- Opening Delimiter -

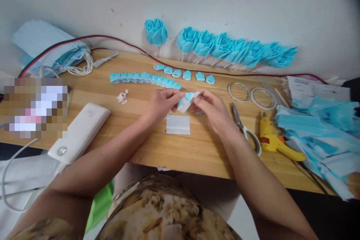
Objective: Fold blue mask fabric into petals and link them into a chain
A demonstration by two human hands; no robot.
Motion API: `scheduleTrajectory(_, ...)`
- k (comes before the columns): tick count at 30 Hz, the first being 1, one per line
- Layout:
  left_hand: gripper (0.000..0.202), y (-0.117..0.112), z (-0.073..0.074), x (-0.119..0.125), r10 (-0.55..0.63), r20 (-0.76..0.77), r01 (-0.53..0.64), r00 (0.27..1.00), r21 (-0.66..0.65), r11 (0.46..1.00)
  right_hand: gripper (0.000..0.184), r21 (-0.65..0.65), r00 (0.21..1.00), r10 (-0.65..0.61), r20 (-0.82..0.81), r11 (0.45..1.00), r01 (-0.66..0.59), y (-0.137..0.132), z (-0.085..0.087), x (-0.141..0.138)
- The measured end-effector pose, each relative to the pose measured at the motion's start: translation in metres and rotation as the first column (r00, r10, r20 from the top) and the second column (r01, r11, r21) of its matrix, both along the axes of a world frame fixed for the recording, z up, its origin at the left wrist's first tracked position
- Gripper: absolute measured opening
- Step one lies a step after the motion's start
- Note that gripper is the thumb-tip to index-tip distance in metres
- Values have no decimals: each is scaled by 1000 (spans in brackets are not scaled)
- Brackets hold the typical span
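Observation:
Both my hands meet over the middle of the wooden table (197, 150) and pinch a small folded piece of blue and white mask fabric (188, 100). My left hand (161, 104) grips its left end with closed fingers. My right hand (210, 108) holds its right end, fingers also closed. Just below them a white rectangular fabric piece (178, 124) lies flat. Behind the hands are a row of folded blue petals (144, 78) and several single folded pieces (185, 74).
Blue fabric roses on sticks (233, 49) lean on the wall. Scissors (244, 127), a yellow glue gun (274, 140) and two tape rings (251, 94) lie to the right, beside a heap of cut masks (323, 135). A white power bank (80, 132) and stacked masks (50, 50) sit on the left.

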State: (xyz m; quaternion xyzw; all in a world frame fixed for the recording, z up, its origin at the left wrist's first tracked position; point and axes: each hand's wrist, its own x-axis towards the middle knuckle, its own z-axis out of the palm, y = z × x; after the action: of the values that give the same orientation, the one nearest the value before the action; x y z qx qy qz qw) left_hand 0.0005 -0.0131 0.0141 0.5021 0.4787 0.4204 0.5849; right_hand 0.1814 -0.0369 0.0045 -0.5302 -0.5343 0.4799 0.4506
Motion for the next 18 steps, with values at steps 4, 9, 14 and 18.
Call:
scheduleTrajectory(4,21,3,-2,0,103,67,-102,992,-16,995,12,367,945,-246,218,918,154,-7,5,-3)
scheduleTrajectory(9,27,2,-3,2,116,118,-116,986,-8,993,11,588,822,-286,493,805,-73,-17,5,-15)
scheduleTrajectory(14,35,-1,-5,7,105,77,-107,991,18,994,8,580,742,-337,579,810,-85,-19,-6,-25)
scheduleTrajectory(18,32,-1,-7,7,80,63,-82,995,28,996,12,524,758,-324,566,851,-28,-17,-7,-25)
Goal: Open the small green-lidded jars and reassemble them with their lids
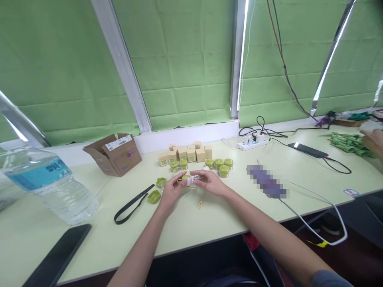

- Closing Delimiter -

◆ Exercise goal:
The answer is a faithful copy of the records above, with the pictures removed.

◆ Exercise result:
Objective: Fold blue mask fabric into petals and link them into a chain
A demonstration by two human hands; no robot.
Motion API: `scheduleTrajectory(_, ...)`
- k (comes before the columns): tick count at 30 Hz, the first being 1, one per line
- Layout:
  left_hand: gripper (0.000..0.202), y (-0.117..0.112), z (-0.073..0.074), x (-0.119..0.125), r10 (-0.55..0.63), r20 (-0.76..0.77), r01 (-0.53..0.64), r00 (0.27..1.00), r21 (-0.66..0.65), r11 (0.46..1.00)
  right_hand: gripper (0.000..0.184), r21 (-0.65..0.65), r00 (0.21..1.00), r10 (-0.65..0.61), r20 (-0.82..0.81), r11 (0.45..1.00), r01 (-0.66..0.59), y (-0.137..0.132), z (-0.085..0.087), x (-0.141..0.138)
- The measured end-effector pose, each relative to the pose measured at the motion's start: translation in metres and rotation as the first column (r00, r10, r20 from the top) and the second column (r01, r11, r21) of its matrix, both along the axes of a world frame fixed for the recording, z up, its origin at the left wrist's first tracked position
- Gripper: absolute measured opening
- Step one lies a step after the motion's start
- Note that gripper is the thumb-tip to index-tip distance in metres
- Values have no decimals: each is scaled by 1000 (spans in brackets are not scaled)
- Brackets hold the typical span
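Observation:
Both my hands meet over the middle of the wooden table (197, 150) and pinch a small folded piece of blue and white mask fabric (188, 100). My left hand (161, 104) grips its left end with closed fingers. My right hand (210, 108) holds its right end, fingers also closed. Just below them a white rectangular fabric piece (178, 124) lies flat. Behind the hands are a row of folded blue petals (144, 78) and several single folded pieces (185, 74).
Blue fabric roses on sticks (233, 49) lean on the wall. Scissors (244, 127), a yellow glue gun (274, 140) and two tape rings (251, 94) lie to the right, beside a heap of cut masks (323, 135). A white power bank (80, 132) and stacked masks (50, 50) sit on the left.
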
State: (xyz m; quaternion xyzw; all in a world frame fixed for the recording, z up, its origin at the left wrist's first tracked position; point and axes: each hand's wrist, its own x-axis towards the middle knuckle, its own z-axis out of the palm, y = z × x; after the action: of the values that give the same orientation, the one nearest the value before the action; x y z qx qy qz qw) left_hand 0.0005 -0.0131 0.0141 0.5021 0.4787 0.4204 0.5849; right_hand 0.1814 -0.0369 0.0045 -0.5302 -0.5343 0.4799 0.4506
Motion for the next 18 steps, with values at steps 4, 9, 14 and 18.
Call:
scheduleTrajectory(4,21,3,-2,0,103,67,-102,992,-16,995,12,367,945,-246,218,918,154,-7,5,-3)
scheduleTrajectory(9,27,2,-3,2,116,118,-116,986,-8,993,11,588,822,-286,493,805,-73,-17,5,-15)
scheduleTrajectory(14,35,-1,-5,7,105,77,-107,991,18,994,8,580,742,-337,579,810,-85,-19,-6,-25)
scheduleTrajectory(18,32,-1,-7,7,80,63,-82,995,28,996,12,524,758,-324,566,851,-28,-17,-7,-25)
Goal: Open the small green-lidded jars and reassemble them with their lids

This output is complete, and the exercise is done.